No hay medicinas para los pobres

África consume tan sólo el 2% de los fármacos del mundo

(José Carlos Rodríguez Soto) Si un habitante de una aldea remota de la República Centroafricana visitara una farmacia en España es muy posible que pensara que se ha equivocado de establecimiento. En su país, como en muchos otros de África, las farmacias funcionan al mismo tiempo como clínicas y no es raro encontrarse con una fila de mujeres con niños enfermos haciendo cola a la entrada de lo que puede ser un simple chamizo atendido por una enfermera (a menudo no cualificada) donde unas modestas estanterías exhiben lo más esencial: medicamentos para el paludismo, antibióticos, sueros de rehidratación oral, cajas de aspirinas o paracetamol y poco más. Seguramente, lo que más le sorprendería en cualquier farmacia de nuestro país serían los llamativos anuncios de productos milagro que prometen a sus consumidores lucir una piel morena, evitar la caída del pelo, levantar el ánimo si uno se siente triste, tener unos dientes más blancos, recobrar el vigor sexual en edades tardías y, sobre todo, adelgazar en pocas semanas. 

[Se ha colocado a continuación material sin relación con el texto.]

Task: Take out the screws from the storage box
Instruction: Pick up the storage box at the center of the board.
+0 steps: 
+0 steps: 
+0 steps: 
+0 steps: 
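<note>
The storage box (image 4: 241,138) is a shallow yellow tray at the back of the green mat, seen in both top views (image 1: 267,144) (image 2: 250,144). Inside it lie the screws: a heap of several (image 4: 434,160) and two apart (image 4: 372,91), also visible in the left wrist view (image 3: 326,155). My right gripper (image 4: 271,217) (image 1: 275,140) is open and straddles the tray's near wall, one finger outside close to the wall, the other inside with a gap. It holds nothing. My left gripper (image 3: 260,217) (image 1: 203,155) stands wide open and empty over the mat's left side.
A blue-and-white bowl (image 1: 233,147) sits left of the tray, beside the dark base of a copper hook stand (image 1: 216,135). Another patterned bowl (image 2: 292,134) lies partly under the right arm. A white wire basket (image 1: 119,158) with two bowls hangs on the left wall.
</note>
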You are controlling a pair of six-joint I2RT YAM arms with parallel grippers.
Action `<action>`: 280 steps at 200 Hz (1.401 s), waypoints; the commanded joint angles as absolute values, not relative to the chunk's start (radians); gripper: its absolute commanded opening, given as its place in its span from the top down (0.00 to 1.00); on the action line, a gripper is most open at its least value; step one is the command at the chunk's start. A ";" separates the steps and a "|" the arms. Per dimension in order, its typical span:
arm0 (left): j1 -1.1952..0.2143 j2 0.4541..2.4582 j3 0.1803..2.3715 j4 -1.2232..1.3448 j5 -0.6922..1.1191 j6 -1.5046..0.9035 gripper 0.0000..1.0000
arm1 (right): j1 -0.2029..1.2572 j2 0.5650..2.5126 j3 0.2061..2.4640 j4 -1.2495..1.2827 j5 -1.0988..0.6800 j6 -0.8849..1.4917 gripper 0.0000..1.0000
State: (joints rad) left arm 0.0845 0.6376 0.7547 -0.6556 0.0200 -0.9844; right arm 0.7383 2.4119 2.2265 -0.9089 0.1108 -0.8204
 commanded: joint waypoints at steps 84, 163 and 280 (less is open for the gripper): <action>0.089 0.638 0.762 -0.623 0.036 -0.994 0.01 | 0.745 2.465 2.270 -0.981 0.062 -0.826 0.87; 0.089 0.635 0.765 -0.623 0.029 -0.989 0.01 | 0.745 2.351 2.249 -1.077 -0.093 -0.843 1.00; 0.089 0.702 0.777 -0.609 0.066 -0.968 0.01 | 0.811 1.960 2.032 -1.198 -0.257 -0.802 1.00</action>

A poco que se piense, esto debería sorprendernos a todos. ¿Realmente que se nos caiga el pelo a cierta edad, pasar por algún bajón emocional en momentos difíciles o tener una piel más bien blanca son problemas médicos? Si no lo son, hay quienes los convierten en tales y ganan enormes cantidades de dinero por ello, aunque sea a costa de olvidarse de los verdaderos problemas de salud que causan la muerte a millones de personas en los países más pobres. Un estudio publicado hace dos años por la monja benedictina y doctora en medicina Teresa Forcades (Los crímenes de las grandes compañías farmacéuticas) afirma que “los criterios médicos se pueden manipular a fin de crear estrategias para definir nuevas patologías, en función de los intereses de las compañías farmacéuticas”. Es algo así como “inventarse una enfermedad o hacer pasar por patológico lo que son estados normales de la vida”. De esta forma se generan beneficios multimillonarios. El caso más conocido es el de la Viagra, comercializado en 1998 por Pfizer, la principal compañía farmacéutica norteamericana de Estados Unidos. “Tres años más tarde (2001) -afirma la doctora Forcades- a 17 millones de hombres les había sido recetado este medicamento y su volumen de ventas superaba los 1.500 millones de dólares. Los directivos de Pfizer se preguntaron: “Y si fuera posible conseguir un éxito semejante con un producto similar dedicado a las mujeres?”. De este modo, la empresa Pfizer movilizó recursos para organizar conferencias internacionales (financiadas por otras 20 empresas farmacéuticas) y publicar artículos supuestamente científicos que proclamaron la existencia de una nueva enfermedad: la “disfunción sexual femenina”. Sin embargo, hace cuatro años la agencia reguladora de los medicamentos en Estados Unidos impidió que se comercializara el primer medicamento destinado a sanar esta supuesta dolencia (un parche de testosterona de los laboratorios Procter & Gamble) debido al peligro de que entre sus efectos secundarios se encontraran enfermedades cardíacas y cáncer de mama. Hasta aquí llegó el invento, que ha quedado paralizado. Al menos de momento.

No resulta rentable

Pero volvamos de nuevo a nuestro hipotético visitante de la República Centroafricana. Si quisiera comprar en la farmacia medicamentos para tratar la enfermedad del sueño (tripanosomiasis humana africana) causada por la picadura de la mosca tse-tse, endémica en su país y en los vecinos Congo y Sudán y que causa la muerte a más de 150.000 personas al año, no podría hacerlo. Ni en Europa ni en ninguna otra parte del mundo. El único fármaco disponible para tratarla es el melarsoprol, muy doloroso de inyectar, en muchos casos ineficaz y que puede causar la muerte de entre el 3 y el 10% de los pacientes a quienes se les administra, según datos de la Organización Mundial de la Salud (OMS). Existe, sin embargo, un medicamento más efectivo y seguro: la eflornitina, usado como principio activo del tratamiento conocido como DFMO. Pero su fabricante abandonó su producción en 1994 porque no le resultaba rentable. La eflornitina, sin embargo, se usa como principio activo de cremas que evitan el crecimiento del vello. Su uso en cosmética reporta, sin duda, muchos más beneficios que si se utilizara para fabricar medicamentos destinados a curar una enfermedad que afecta a poblaciones que no tienen ningún impacto en la economía global. En 1998, Médicos Sin Fronteras (MSF) y la OMS negociaron con la internacional farmacéutica Aventis poder usar el stock remanente de DFMO hasta que se agotaron sus existencias al cabo de un año. MSF, que desde hace algunos años lleva adelante una importante campaña para llamar la atención sobre las “enfermedades olvidadas”, no ha conseguido que ningún fabricante acepte producir DFMO.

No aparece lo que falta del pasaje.